30日以降も猛暑に 熱中症に注意 NHKニュース

29日も西日本や東日本を中心に猛烈な暑さが続き、全国の気温の観測点のおよそ80%で30度以上となりました。
30日以降も厳しい暑さが続く見込みで、気象庁は熱中症に十分注意するよう呼びかけています。

気象庁によりますと、29日も全国的に高気圧に覆われて強い日ざしが照りつけ、気温がぐんぐん上がりました。
日中の最高気温は、群馬県館林市で37度1分となったのをはじめ、埼玉県熊谷市と京都府京田辺市で36度9分、大分県日田市で36度7分、福島県伊達市で36度1分などと、西日本と東日本、それに東北南部の合わせて74か所の観測点で35度以上の猛暑日となりました。

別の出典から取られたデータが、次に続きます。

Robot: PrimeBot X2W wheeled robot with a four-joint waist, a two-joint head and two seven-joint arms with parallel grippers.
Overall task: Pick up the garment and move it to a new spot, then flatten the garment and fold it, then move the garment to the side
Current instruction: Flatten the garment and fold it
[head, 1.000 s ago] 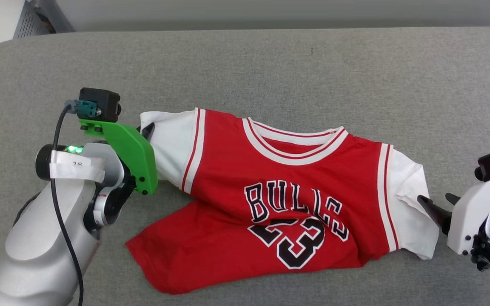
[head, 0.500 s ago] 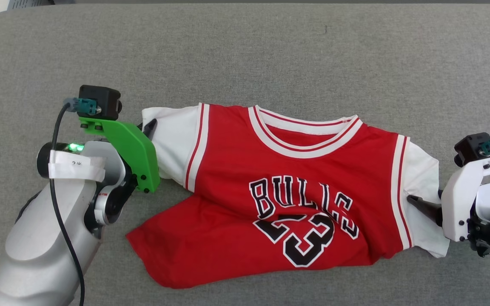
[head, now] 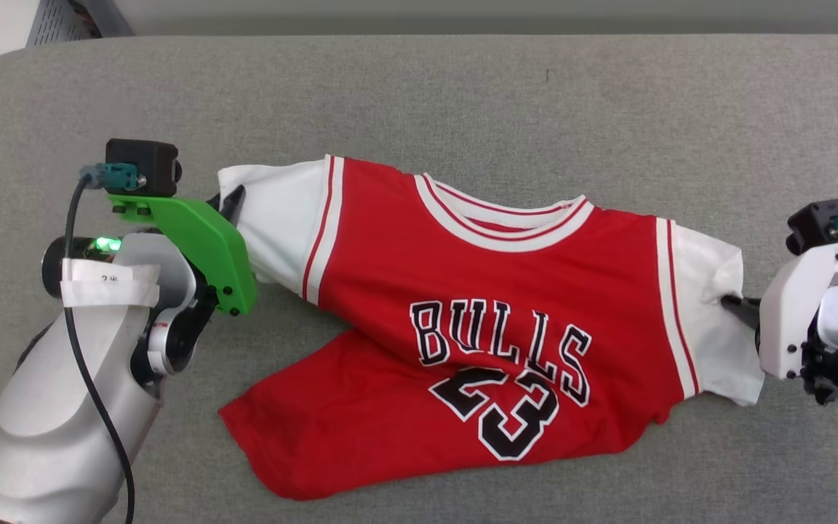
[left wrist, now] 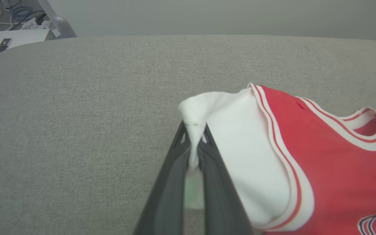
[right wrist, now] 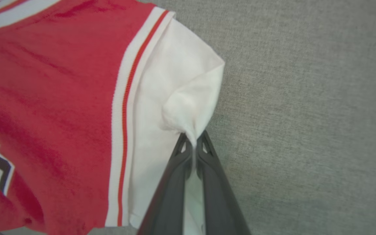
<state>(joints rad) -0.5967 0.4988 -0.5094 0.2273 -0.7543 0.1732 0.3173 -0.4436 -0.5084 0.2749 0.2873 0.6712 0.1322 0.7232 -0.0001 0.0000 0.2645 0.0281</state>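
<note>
The garment [head: 492,320] is a red jersey with white sleeves, stripe trim and black "BULLS 23" print, lying face up and stretched across the grey surface. Its lower hem is bunched toward the left. My left gripper [head: 232,206] is shut on the white left sleeve end; in the left wrist view the fabric [left wrist: 194,120] is pinched between the dark fingers [left wrist: 171,182]. My right gripper [head: 735,306] is shut on the white right sleeve; the right wrist view shows the sleeve cloth [right wrist: 181,114] puckered into the closed fingers [right wrist: 214,186].
The grey fabric-covered surface [head: 535,109] extends well beyond the jersey toward the back edge. A metal frame and cables [left wrist: 18,16] stand past the far left corner.
My right gripper has closed on the right sleeve, which it held open around before. The left gripper has pulled its sleeve slightly left. The head camera has shifted between frames.
</note>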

最近、熱中症で搬送される人が増えてるなあ、死ぬ人も増えているなあと感じていたのですが、でもこういうのって「メディアへの露出量≠実際の数」というところがあるじゃないですか。どうしても印象として、メディアでたくさん伝えることはたくさん起きていて、伝えられないことは実際にも起きていないんじゃないかというような。

というわけで、ちょっとだけ調べてみました。


参考にしたのは国立環境研究所のこちらの資料。

環境儀 NO.32 熱中症患者の発生状況と今後の予測 | 国立環境研究所

データは2007年のものですが、全体的に見ると、

  • 熱中症死亡者数は年々増加している
  • 平均気温により年毎に大きく差が出る

という特徴があります。平均気温での上下があるものの、ある程度増加の傾向が認められると。テキスト内ではその増加の理由についても言及されていて、具体的に以下の2点があげられています。

  • 温暖化による平均気温の上昇
  • 高齢化による老齢人口の増加

このうち高齢者の熱中症死亡者の多さについては、東京都福祉保健局がこんな資料を公開しています。

平成23年夏の熱中症死亡者の状況 東京都福祉保健局

これによると、平成23年夏の東京都で熱中症で亡くなられた方は79人。60歳を境にまとめると、

  • 60歳以上 … 73人
  • 60歳未満 … 6人

となって、熱中症死亡者のほとんどが60歳以上の高齢者であることが解ります。また「屋内で亡くなられた方の66.7%はクーラーを使用していなかった。」という注意書きがあり、エアコンによって室温を調整することが推奨されています。高齢者の方は特に。



そうかー
自分の身に関係があることでは無さそうだけど、それでも、熱中症って増えてるんだなぁ…

気をつけないといけませんね。



ちなみに現在の熱中症の基準は1995年からのもの

ちなみに「最近増えた気がする」に対する大事なこととしては、

1994年を境に死亡者数が大きく増加していますが、1995年に行われた国際疾病分類の変更に伴う死亡診断書作成法改訂がその原因の1つと考えられています。

と、国立環境研究所の資料にある通り、実際に「熱中症とされる数が増えている」という事実があります。グラフを見る限りでは5-10倍に増えているので、もしかすると、

  • 「子どもの頃熱中症なんかなかったけどなあ」
  • 「そうそう俺らなんて帽子もかぶらずに一日中外で遊んでたよ」
  • 「最近の子どは虚弱になってるんじゃねえ?」

という大人の人が周りにいるかも知れませんが、「昔は良かっただなぁ」と温かく見守ってあげて下さい。